Substituting the bound on $c_{j}$ to (A.4) and then summing over $j\in[d]$ , we obtain

		$\displaystyle\\|\mathbf{w}_{D,t+1}\\|_{\ell_{p}}^{p}+\\|\mathbf{w}_{D^{i},t+1}\\|_{\ell_{p}}^{p}-2\Big{\\|}\frac{\mathbf{w}_{D,t+1}+\mathbf{w}_{D^{i},t+1}}{2}\Big{\\|}^{p}_{\ell_{p}}$
		$\displaystyle\geq\frac{1}{4}p(p-1)\Big{(}\frac{B}{\lambda}\Big{)}^{(p-2)/p}\\|\mathbf{w}_{D,t+1}-\mathbf{w}_{D^{i},t+1}\\|_{\ell_{2}}^{2}.$		(A.5)
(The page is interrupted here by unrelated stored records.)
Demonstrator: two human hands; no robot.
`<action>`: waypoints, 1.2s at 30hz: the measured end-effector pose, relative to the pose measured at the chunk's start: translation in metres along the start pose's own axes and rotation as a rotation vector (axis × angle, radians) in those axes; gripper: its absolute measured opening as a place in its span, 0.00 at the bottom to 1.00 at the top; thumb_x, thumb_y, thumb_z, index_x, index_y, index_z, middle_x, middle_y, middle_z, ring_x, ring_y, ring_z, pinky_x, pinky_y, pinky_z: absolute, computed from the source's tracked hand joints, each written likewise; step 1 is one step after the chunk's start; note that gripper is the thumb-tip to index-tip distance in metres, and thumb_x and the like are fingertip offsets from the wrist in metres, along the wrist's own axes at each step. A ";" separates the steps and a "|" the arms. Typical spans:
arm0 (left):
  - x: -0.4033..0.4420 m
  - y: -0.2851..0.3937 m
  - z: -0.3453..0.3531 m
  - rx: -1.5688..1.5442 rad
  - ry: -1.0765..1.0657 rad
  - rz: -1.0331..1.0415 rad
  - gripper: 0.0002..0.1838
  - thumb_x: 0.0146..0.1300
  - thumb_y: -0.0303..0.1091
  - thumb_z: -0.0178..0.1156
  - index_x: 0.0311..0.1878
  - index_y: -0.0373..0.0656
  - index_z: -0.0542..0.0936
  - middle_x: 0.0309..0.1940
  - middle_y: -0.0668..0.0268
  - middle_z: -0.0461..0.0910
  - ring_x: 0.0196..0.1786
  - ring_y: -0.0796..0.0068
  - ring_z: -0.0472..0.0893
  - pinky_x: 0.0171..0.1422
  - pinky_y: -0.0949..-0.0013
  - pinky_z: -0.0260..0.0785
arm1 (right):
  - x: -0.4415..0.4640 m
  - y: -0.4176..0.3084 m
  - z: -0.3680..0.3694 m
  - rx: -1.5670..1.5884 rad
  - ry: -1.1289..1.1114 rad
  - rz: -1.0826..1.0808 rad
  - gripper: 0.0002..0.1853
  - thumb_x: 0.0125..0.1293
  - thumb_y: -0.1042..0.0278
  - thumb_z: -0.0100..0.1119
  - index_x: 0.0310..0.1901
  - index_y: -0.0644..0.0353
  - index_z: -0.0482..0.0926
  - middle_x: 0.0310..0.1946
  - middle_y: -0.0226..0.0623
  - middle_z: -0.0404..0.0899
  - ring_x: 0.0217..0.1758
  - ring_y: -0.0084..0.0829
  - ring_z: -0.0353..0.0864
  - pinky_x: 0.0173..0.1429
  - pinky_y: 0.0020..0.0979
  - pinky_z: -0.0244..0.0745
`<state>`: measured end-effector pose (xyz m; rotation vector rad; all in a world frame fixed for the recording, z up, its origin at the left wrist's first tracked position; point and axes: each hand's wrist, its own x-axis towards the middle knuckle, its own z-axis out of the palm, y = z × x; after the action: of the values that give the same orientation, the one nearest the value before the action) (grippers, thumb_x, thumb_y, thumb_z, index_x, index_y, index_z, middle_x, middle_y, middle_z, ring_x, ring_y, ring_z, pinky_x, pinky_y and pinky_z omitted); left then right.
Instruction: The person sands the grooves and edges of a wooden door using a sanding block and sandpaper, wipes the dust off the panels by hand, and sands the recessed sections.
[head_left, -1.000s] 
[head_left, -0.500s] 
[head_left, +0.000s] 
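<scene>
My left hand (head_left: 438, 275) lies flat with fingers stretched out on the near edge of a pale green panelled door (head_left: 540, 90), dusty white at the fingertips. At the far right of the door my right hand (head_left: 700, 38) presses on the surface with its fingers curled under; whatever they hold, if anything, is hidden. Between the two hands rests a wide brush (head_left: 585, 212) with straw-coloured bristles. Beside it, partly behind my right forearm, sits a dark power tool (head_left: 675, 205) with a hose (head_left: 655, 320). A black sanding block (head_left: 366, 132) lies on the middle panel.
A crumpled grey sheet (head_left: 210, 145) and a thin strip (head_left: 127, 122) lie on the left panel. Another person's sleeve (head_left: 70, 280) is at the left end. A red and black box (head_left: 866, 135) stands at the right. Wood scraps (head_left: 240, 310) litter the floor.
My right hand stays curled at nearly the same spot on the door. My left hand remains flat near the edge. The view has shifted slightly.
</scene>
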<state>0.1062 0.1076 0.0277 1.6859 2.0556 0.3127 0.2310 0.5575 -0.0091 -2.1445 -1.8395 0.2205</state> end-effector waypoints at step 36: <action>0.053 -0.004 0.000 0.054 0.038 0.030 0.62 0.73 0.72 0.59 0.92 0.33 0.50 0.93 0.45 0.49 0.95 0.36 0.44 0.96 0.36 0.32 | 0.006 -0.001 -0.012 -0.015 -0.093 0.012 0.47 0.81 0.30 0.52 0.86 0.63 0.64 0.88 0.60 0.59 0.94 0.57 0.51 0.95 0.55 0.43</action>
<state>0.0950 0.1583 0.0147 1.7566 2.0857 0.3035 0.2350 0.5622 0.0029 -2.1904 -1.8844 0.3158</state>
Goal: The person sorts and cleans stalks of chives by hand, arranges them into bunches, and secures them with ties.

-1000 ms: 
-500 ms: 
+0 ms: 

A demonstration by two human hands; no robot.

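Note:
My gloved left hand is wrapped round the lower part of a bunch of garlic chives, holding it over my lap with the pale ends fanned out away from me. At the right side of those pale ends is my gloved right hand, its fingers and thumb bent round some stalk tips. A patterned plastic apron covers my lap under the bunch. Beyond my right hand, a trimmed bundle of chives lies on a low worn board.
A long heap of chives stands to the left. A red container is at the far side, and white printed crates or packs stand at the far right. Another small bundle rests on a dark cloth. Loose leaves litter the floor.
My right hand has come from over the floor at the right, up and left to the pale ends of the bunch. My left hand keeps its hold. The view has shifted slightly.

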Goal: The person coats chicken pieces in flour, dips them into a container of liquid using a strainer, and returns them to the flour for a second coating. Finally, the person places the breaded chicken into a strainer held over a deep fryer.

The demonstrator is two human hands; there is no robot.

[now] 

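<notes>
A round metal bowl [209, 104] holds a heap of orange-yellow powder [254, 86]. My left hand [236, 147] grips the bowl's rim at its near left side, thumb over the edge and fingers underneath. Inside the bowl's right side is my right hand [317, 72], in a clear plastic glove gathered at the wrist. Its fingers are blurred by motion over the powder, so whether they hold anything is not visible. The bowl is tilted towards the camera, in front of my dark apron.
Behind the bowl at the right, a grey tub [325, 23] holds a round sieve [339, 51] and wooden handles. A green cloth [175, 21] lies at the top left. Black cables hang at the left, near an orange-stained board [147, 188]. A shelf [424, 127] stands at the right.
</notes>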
Seen from (A.2), it suffices to bound the term

\|\mathbf{w}_{D,t+1}\|_{\ell_{p}}^{p}+\|\mathbf{w}_{D^{i},t+1}\|_{\ell_{p}}^{p}-2\Big{\|}\frac{\mathbf{w}_{D,t+1}+\mathbf{w}_{D^{i},t+1}}{2}\Big{\|}^{p}_{\ell_{p}},

which is completed by the following lemma. ∎

Lemma 4.

For any $\theta\in[0,1]$ , we have

	$\displaystyle\lambda_{t}\big{(}\\|\mathbf{w}_{D,t+1}\\|_{\ell_{p}}^{p}-\\|\mathbf{w}_{D,t+1}+\theta\Delta\mathbf{w}_{t+1}\\|_{\ell_{p}}^{p}+\\|\mathbf{w}_{D^{i},t+1}\\|_{\ell_{p}}^{p}-\\|\mathbf{w}_{D^{i},t+1}-\theta\Delta\mathbf{w}_{t+1}\\|_{\ell_{p}}^{p}\big{)}$
	$\displaystyle\leq 7(B/\lambda)^{1/p}\big{(}\\|\Delta\mathbf{w}_{t}\\|_{2}+\eta\\|\nabla\ell(y_{t},f(\mathbf{x}_{t},\mathbf{w}_{D,t}))-\nabla\ell(y_{t}^{\prime},f(\mathbf{x}_{t}^{\prime},\mathbf{w}_{D^{i},t}))\\|_{2}\big{)}.$

Proof.

The proof for Lemma 4 is provided in Appendix B.2. ∎

Now we proceed with the proof of Proposition 1. Applying Lemma 4 with $\theta=\frac{1}{2}$ yields that

	$\displaystyle\lambda_{t}\Big{(}\\|\mathbf{w}_{D,t+1}\\|_{\ell_{p}}^{p}+\\|\mathbf{w}_{D^{i},t+1}\\|_{\ell_{p}}^{p}-2\Big{\\|}\frac{\mathbf{w}_{D,t+1}+\mathbf{w}_{D^{i},t+1}}{2}\Big{\\|}^{p}_{\ell_{p}}\Big{)}$
	$\displaystyle\leq 7\big{(}\frac{B}{\lambda}\big{)}^{1/p}\big{(}\\|\Delta\mathbf{w}_{t}\\|_{2}+\eta\\|\nabla\ell(y_{t},f(\mathbf{x}_{t},\mathbf{w}_{D,t}))-\nabla\ell(y_{t}^{\prime},f(\mathbf{x}_{t}^{\prime},\mathbf{w}_{D^{i},t}))\\|_{2}\big{)}.$

Combining the inequality above with (A.2), we get

\displaystyle\frac{\lambda_{t}}{28}p(p-1)\big{(}\frac{B}{\lambda}\big{)}^{(p-3)/p}\|\mathbf{w}_{D,t+1}-\mathbf{w}_{D^{i},t+1}\|_{\ell_{2}}^{2}\leq\|\Delta\mathbf{w}_{t}\|_{2}+\eta\big{\|}\nabla\ell(y_{t},f(\mathbf{x}_{t},\mathbf{w}_{D,t}))-\nabla\ell(y_{t}^{\prime},f(\mathbf{x}_{t}^{\prime},\mathbf{w}_{D^{i},t}))\big{\|}_{2},

which immediately yields our desired result in Proposition 1.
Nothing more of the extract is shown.